* WORK INSTRUCTION *
Everything from the line containing "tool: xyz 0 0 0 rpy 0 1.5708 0" through the line containing "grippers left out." in the listing below should be copied exactly, and nothing more.

* DATA TO EXAMINE *
Content starts

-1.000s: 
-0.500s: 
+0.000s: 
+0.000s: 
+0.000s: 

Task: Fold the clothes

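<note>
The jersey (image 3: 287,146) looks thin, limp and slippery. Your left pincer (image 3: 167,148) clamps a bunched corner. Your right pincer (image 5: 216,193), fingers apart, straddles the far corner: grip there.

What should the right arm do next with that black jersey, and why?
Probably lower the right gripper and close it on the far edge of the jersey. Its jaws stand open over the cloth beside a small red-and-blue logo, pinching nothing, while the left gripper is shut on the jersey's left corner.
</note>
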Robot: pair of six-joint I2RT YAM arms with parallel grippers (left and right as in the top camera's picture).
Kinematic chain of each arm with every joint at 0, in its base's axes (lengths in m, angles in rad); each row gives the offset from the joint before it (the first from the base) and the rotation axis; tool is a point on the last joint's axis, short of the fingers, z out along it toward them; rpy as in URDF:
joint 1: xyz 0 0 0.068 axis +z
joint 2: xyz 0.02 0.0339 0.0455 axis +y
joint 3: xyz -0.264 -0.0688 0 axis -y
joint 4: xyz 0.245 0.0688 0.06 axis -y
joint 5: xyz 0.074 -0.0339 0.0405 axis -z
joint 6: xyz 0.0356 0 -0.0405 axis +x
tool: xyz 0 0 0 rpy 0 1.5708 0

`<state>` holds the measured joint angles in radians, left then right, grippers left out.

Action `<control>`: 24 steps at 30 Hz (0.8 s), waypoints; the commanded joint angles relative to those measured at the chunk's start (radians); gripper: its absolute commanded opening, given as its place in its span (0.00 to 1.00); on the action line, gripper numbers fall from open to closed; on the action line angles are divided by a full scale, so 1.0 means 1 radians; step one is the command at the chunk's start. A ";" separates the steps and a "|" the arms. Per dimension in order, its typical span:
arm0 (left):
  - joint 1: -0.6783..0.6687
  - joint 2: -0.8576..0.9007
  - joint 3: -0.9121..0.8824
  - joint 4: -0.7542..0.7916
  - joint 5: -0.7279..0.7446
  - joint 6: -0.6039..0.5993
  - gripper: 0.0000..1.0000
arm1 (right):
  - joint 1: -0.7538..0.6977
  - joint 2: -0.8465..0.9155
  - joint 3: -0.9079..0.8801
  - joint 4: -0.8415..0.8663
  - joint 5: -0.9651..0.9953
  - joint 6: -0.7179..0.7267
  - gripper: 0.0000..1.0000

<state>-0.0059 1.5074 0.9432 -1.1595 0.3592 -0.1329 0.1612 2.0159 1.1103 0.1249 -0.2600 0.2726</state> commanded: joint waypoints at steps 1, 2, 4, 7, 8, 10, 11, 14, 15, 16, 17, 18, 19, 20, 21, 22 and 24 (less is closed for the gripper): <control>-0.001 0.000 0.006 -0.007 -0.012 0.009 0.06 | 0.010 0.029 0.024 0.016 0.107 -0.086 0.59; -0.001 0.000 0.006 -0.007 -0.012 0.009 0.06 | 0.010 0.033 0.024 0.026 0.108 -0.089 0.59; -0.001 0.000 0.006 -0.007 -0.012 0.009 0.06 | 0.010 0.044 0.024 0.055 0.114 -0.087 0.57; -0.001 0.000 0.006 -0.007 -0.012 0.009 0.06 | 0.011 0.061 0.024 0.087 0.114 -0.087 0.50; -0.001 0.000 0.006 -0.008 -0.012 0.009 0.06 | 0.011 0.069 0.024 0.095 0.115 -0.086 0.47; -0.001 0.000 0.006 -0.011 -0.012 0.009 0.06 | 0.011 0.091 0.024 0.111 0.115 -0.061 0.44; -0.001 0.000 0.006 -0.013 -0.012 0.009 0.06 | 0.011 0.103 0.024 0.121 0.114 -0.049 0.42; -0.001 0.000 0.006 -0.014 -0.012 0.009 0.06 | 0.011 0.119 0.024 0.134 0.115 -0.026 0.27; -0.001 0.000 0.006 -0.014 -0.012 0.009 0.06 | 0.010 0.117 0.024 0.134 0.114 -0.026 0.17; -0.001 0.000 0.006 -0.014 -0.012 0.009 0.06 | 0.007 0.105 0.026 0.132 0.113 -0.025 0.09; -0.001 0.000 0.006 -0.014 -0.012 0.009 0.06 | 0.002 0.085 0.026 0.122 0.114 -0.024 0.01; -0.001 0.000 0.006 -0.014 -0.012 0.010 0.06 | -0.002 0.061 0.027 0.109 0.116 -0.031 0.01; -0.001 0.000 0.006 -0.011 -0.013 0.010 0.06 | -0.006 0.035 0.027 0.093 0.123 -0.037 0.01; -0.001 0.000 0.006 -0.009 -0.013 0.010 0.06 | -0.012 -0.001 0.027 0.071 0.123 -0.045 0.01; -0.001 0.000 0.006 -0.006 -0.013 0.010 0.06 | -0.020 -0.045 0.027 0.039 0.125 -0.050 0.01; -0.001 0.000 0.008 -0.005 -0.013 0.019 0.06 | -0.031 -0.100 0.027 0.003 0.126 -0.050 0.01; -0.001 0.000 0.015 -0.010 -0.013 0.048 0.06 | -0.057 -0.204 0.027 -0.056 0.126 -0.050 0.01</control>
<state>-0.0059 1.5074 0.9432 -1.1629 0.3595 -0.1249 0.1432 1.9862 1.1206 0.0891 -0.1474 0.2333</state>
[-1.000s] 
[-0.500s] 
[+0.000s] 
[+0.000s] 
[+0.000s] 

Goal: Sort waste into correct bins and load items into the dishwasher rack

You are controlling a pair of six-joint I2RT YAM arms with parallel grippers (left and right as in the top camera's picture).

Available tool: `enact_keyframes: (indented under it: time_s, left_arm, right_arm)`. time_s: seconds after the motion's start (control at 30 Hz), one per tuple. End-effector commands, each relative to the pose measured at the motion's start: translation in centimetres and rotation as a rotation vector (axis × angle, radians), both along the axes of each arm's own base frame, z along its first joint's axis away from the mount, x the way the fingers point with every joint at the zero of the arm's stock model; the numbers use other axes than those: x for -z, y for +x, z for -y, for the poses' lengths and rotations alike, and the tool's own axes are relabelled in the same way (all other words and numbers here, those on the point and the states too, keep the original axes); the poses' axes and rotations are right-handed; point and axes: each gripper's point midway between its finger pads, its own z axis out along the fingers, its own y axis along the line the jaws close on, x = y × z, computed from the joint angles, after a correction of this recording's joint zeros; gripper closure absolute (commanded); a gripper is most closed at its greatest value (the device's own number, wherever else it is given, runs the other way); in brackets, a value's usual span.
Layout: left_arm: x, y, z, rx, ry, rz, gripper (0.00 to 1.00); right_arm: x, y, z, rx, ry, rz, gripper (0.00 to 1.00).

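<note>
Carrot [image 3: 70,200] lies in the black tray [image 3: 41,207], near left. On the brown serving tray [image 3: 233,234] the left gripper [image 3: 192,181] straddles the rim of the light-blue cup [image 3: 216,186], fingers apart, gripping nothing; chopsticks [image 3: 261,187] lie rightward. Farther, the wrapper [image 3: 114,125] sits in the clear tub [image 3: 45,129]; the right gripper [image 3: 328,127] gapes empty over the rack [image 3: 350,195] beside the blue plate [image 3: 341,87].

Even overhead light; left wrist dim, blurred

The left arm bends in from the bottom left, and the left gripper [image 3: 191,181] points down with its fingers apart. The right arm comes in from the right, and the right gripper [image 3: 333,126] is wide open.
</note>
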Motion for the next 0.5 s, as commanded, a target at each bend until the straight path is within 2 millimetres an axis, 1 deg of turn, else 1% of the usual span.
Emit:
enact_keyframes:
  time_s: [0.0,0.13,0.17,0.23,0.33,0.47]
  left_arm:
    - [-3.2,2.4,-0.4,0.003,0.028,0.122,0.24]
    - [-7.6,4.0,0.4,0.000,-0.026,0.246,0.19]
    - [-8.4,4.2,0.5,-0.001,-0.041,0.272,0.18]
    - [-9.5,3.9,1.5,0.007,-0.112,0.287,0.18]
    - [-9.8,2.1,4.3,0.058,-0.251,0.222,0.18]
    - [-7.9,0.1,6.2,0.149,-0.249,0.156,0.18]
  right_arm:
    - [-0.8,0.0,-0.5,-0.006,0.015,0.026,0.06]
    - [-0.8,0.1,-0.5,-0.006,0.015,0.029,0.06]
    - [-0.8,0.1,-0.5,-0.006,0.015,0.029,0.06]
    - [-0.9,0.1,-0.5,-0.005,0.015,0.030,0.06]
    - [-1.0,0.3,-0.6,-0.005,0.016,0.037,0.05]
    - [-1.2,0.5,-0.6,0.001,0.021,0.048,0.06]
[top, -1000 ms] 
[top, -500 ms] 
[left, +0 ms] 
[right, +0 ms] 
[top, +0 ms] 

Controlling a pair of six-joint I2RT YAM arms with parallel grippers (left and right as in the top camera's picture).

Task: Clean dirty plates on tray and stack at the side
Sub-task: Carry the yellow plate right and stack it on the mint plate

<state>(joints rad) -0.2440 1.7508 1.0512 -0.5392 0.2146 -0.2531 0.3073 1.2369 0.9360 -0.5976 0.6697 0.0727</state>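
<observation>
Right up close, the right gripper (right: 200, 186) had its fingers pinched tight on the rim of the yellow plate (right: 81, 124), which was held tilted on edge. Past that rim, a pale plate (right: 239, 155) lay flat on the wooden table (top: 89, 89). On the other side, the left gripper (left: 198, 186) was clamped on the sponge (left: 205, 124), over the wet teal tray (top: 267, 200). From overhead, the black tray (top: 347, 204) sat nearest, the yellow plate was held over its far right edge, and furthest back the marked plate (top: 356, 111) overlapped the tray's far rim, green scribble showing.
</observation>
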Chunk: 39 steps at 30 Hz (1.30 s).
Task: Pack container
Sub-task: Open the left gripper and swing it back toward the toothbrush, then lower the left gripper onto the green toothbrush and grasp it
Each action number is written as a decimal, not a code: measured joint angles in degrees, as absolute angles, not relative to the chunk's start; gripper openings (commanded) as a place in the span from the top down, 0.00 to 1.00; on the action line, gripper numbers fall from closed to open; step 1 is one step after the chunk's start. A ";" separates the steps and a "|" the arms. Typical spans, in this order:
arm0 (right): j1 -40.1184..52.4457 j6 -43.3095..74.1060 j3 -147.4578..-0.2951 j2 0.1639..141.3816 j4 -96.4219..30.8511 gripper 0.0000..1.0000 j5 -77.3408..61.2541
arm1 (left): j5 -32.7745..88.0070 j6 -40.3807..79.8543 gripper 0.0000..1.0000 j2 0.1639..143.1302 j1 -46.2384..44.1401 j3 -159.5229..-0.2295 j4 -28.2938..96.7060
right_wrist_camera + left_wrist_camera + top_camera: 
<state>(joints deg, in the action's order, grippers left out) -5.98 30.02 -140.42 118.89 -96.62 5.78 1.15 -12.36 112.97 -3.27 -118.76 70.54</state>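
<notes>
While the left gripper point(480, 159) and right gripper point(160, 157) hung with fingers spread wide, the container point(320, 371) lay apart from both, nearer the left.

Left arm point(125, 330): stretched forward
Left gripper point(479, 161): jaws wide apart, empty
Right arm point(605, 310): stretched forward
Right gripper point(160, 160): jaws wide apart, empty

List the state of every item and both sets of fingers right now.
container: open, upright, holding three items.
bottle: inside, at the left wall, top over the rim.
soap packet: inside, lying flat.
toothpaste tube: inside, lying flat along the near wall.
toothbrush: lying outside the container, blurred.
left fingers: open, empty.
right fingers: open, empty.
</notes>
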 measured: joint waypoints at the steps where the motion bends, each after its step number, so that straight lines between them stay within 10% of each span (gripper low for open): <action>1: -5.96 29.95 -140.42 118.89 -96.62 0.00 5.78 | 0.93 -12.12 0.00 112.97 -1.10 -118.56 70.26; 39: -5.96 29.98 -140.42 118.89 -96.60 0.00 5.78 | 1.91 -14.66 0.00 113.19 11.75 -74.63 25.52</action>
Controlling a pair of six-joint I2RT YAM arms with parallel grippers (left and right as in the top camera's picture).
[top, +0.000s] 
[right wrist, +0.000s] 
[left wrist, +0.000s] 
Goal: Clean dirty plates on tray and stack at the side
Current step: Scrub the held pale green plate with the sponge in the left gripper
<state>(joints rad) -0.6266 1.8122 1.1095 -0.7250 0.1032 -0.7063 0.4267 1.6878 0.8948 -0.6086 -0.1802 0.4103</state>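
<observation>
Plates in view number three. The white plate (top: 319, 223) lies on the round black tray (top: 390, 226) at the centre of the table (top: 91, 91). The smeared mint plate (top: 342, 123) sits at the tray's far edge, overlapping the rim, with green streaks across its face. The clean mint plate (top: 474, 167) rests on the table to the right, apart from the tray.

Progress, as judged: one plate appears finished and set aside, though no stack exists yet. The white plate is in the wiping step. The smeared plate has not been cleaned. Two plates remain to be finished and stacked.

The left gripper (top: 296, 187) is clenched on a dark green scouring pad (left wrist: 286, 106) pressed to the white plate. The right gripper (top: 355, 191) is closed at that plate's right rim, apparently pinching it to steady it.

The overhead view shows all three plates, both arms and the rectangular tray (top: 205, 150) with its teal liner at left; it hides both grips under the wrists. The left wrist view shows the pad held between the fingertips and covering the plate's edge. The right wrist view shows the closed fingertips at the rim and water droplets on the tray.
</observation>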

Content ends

* ANSWER SPACE *
tool: xyz 0 0 0 rpy 0 1.5708 0

`<state>` holds the measured joint angles in radians, left then right, grippers left out.

This output contains the complete answer.